Task objective:
Using the records below, give again exactly the lines from the line that contains "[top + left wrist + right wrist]" through the line that contains "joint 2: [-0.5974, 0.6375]", both ends included, and only those.

Listed entries:
* * * * *

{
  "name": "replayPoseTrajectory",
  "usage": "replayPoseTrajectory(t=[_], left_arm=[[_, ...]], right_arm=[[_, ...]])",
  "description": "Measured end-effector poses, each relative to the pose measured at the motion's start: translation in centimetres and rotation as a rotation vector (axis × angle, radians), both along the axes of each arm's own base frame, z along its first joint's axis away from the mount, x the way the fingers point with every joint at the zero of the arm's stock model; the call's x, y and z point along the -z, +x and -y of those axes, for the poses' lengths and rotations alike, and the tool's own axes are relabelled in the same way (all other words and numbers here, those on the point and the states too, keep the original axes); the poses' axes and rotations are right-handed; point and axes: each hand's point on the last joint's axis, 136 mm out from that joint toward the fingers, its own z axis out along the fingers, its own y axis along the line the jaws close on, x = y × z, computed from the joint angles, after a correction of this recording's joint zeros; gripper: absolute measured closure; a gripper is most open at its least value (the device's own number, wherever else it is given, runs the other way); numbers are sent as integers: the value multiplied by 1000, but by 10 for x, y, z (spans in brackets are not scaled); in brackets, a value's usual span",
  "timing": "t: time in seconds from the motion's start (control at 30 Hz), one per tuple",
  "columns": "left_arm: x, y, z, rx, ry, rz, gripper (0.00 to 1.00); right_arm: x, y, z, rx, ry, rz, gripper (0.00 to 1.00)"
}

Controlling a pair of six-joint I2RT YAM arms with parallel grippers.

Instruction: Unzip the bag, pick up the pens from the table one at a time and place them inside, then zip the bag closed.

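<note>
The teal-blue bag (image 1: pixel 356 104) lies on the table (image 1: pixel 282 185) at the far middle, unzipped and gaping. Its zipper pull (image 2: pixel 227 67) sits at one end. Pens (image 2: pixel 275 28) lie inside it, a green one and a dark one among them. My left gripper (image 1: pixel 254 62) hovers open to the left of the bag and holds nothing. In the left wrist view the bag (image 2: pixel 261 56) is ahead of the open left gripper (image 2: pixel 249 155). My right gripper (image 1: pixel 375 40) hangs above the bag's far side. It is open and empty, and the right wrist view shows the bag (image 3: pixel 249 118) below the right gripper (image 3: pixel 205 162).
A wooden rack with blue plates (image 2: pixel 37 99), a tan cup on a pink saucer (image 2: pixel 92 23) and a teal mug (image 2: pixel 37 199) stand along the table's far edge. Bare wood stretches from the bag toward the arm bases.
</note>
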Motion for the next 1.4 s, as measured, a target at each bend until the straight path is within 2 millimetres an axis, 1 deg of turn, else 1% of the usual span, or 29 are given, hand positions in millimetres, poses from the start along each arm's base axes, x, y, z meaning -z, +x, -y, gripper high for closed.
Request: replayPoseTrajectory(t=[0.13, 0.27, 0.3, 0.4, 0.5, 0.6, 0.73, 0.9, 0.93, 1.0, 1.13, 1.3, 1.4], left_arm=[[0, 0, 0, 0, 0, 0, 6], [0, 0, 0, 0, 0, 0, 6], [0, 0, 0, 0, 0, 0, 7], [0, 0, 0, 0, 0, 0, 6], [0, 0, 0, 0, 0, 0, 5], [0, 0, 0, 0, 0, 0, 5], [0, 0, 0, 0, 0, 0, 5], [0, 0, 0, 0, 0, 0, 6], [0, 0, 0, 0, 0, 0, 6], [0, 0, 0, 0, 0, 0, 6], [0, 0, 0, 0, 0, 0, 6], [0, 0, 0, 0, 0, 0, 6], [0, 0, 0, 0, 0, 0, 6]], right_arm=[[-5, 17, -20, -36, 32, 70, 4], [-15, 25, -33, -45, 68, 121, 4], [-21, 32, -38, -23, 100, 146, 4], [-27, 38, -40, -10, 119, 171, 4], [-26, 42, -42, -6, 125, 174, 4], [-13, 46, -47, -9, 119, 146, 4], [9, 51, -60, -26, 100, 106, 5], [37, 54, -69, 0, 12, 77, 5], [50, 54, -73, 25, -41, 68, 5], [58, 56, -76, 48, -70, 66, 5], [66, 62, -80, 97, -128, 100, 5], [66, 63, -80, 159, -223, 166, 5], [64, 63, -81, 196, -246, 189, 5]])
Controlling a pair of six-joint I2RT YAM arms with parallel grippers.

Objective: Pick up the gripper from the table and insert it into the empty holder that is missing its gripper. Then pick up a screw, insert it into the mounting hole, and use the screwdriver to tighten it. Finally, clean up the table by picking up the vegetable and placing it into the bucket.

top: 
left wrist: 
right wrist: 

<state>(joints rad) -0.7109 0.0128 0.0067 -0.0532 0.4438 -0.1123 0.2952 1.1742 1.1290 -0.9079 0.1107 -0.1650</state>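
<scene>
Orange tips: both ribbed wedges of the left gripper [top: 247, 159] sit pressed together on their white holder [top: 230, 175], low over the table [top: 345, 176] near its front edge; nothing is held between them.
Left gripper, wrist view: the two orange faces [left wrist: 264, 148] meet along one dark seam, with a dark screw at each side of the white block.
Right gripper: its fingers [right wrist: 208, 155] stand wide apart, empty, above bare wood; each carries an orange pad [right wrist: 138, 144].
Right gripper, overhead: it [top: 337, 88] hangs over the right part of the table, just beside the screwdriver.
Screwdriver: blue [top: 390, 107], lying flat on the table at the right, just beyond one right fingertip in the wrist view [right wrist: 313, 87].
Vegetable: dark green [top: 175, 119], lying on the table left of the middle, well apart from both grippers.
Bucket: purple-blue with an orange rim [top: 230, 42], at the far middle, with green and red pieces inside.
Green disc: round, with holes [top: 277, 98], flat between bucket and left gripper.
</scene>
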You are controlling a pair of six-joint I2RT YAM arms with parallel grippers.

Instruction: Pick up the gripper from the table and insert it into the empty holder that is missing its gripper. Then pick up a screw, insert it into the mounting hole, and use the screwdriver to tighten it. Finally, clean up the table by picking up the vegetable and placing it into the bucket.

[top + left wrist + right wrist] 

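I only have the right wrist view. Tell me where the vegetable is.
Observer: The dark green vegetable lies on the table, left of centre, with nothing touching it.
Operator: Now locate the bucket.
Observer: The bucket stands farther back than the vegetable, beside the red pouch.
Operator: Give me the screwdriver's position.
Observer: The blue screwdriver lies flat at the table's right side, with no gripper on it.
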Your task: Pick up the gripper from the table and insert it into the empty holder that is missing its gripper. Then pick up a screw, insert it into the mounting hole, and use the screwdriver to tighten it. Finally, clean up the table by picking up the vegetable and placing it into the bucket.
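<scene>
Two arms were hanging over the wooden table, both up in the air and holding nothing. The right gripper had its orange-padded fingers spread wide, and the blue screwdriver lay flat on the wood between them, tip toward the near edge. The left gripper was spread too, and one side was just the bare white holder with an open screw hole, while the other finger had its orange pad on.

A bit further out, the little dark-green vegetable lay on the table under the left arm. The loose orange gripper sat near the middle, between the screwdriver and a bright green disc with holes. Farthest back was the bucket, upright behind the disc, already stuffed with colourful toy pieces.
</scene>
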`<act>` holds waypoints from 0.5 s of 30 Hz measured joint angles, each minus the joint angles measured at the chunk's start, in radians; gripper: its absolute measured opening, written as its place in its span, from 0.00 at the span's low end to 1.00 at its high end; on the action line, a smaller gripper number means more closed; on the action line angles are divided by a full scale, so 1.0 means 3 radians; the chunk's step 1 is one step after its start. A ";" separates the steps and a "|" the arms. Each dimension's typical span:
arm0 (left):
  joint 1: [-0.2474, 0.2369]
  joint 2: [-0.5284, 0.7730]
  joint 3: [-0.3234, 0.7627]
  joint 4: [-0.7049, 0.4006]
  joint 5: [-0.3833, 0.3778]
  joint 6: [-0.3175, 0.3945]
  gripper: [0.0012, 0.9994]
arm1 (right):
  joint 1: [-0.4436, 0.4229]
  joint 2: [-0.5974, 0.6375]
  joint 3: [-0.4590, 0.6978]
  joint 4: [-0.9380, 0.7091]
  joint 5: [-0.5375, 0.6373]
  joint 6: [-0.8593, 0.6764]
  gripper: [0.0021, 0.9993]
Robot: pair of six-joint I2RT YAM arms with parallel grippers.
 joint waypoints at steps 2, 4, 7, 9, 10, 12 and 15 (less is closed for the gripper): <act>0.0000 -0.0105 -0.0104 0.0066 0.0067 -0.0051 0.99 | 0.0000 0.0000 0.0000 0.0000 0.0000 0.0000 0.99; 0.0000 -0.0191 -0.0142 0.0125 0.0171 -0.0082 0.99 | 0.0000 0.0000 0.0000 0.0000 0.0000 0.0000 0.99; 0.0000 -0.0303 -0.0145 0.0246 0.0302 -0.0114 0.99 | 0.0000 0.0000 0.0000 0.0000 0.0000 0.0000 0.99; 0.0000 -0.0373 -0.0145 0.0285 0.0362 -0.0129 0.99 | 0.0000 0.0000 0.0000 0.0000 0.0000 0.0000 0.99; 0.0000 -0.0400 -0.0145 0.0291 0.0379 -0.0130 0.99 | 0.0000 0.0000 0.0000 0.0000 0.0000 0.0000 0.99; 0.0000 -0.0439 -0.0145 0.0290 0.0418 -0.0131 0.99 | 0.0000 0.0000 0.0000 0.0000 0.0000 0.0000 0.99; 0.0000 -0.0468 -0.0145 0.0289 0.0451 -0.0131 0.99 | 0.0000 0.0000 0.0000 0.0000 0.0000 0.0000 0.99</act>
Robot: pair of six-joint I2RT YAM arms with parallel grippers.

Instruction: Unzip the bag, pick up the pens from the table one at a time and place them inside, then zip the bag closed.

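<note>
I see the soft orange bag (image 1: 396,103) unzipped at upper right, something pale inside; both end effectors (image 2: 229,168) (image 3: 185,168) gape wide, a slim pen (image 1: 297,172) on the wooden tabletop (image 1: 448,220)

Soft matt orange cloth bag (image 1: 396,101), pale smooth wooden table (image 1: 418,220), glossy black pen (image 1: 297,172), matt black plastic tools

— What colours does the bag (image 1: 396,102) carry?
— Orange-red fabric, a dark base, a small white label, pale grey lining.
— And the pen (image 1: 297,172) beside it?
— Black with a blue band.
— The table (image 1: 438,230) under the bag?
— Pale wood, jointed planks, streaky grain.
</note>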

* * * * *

Finished exercise:
[top + left wrist + right wrist] 

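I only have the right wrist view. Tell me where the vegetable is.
Observer: The dark green vegetable lies on the table, left of centre, with nothing touching it.
Operator: Now locate the bucket.
Observer: The bucket stands farther back than the vegetable, beside the red pouch.
Operator: Give me the screwdriver's position.
Observer: The blue screwdriver lies flat at the table's right side, with no gripper on it.
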Your task: Pick up the gripper from the table and insert it into the empty holder that is missing its gripper. Then pick up a screw, insert it into the mounting hole, and use the screwdriver to tighten it. Finally, clean up the table by picking up the vegetable and placing it into the bucket.
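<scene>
Two arms were hanging over the wooden table, both up in the air and holding nothing. The right gripper had its orange-padded fingers spread wide, and the blue screwdriver lay flat on the wood between them, tip toward the near edge. The left gripper was spread too, and one side was just the bare white holder with an open screw hole, while the other finger had its orange pad on.

A bit further out, the little dark-green vegetable lay on the table under the left arm. The loose orange gripper sat near the middle, between the screwdriver and a bright green disc with holes. Farthest back was the bucket, upright behind the disc, already stuffed with colourful toy pieces.
</scene>
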`<act>` holds waypoints from 0.5 s of 30 Hz measured joint angles, each minus the joint angles measured at the chunk's start, in radians; gripper: its absolute measured opening, written as its place in its span, from 0.00 at the span's low end to 1.00 at its high end; on the action line, a smaller gripper number means more closed; on the action line angles are divided by a full scale, so 1.0 means 3 radians; the chunk's step 1 is one step after its start. A ";" separates the steps and a "|" the arms. Each dimension's typical span:
arm0 (left):
  joint 1: [-0.2474, 0.2369]
  joint 2: [-0.5284, 0.7730]
  joint 3: [-0.3234, 0.7627]
  joint 4: [-0.7049, 0.4006]
  joint 5: [-0.3833, 0.3778]
  joint 6: [-0.3175, 0.3945]
  gripper: [0.0012, 0.9994]
arm1 (right):
  joint 1: [-0.4436, 0.4229]
  joint 2: [-0.5974, 0.6375]

The exercise asks for nothing further.